• [DESCRIPTION OF THE TASK] Write out again, exactly, the lines below starting at the one with "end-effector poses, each" and ending at the one with "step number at".

• [SOURCE MATERIAL]
━━━━━━━━

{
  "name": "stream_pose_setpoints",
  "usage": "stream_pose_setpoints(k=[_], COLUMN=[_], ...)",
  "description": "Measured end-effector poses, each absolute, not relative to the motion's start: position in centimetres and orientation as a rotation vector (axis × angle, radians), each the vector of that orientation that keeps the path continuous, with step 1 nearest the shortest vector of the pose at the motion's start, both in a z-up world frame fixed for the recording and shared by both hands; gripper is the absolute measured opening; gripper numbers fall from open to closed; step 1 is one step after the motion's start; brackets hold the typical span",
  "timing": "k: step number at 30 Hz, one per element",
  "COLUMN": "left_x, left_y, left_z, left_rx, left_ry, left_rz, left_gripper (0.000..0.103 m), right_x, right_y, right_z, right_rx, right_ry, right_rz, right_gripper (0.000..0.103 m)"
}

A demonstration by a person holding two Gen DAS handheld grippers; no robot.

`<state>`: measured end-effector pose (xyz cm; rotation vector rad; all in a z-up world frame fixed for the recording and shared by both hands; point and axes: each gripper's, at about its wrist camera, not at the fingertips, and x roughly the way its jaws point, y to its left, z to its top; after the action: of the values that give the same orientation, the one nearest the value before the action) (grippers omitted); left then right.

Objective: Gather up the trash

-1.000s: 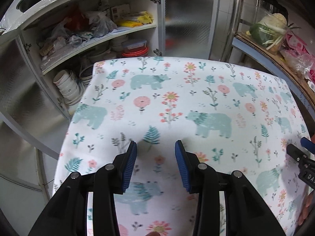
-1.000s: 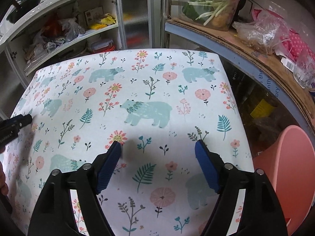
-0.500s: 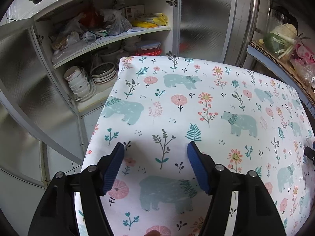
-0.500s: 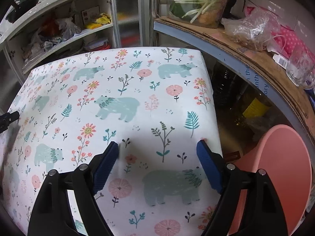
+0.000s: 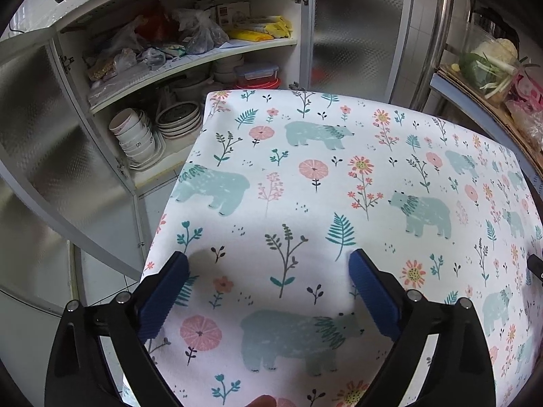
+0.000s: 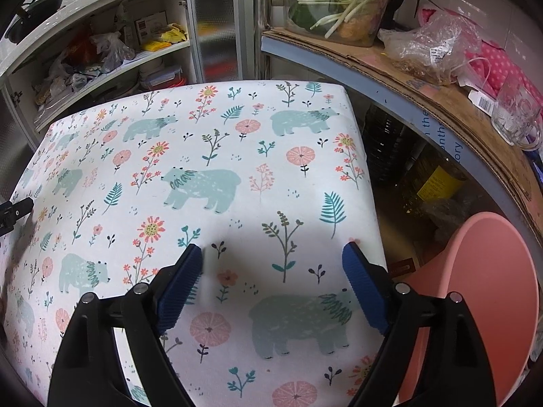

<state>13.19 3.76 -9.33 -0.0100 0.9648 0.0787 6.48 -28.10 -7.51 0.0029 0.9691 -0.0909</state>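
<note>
Oddly, no loose trash shows on the cloth in either view, so these lines weigh a search, not a grasp.

Left gripper (image 5: 268,291): jaws spread wide with nothing between them; it hangs over the lower centre of its frame, above the left edge of the tablecloth (image 5: 339,183). Held that way, I judge, to be ready to close on whatever turns up.

Right gripper (image 6: 271,281): jaws likewise spread and bare, low in its frame, over the right side of the cloth, near the table's right edge.

Bin (image 6: 475,305): a pink tub at the lower right of the right view, below the table edge and just beside the right gripper; probably stood there so scraps can be dropped over the side.

Trash: I cannot see any piece between either pair of jaws, nor on the printed cloth; a tiny speck low in the right view is too small to name. A crumpled clear plastic bag (image 6: 424,47) lies on the cardboard-covered shelf (image 6: 390,78) at the upper right, well apart from both grippers; whether it counts as trash I cannot tell.

Cupboard (image 5: 190,68): open at the upper left of the left view, holding stacked bowls (image 5: 135,135) and bags, seemingly storage.

Stage: judged from this, either nearly done or not yet begun.
</note>
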Motion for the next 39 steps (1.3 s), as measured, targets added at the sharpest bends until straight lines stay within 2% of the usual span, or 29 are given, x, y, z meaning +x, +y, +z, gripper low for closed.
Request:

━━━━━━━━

• [OUTPUT FOR THIS TASK]
  "description": "Measured end-effector poses, each absolute, not relative to the motion's start: position in centimetres and orientation as a rotation vector (axis × angle, radians), each the vector of that orientation that keeps the path continuous, with step 1 nearest the shortest vector of the pose at the motion's start, both in a z-up world frame fixed for the recording and shared by both hands; gripper is the absolute measured opening; gripper numbers fall from open to closed; step 1 is one step after the motion's start; brackets hold the typical span",
  "timing": "k: step number at 30 Hz, one per element",

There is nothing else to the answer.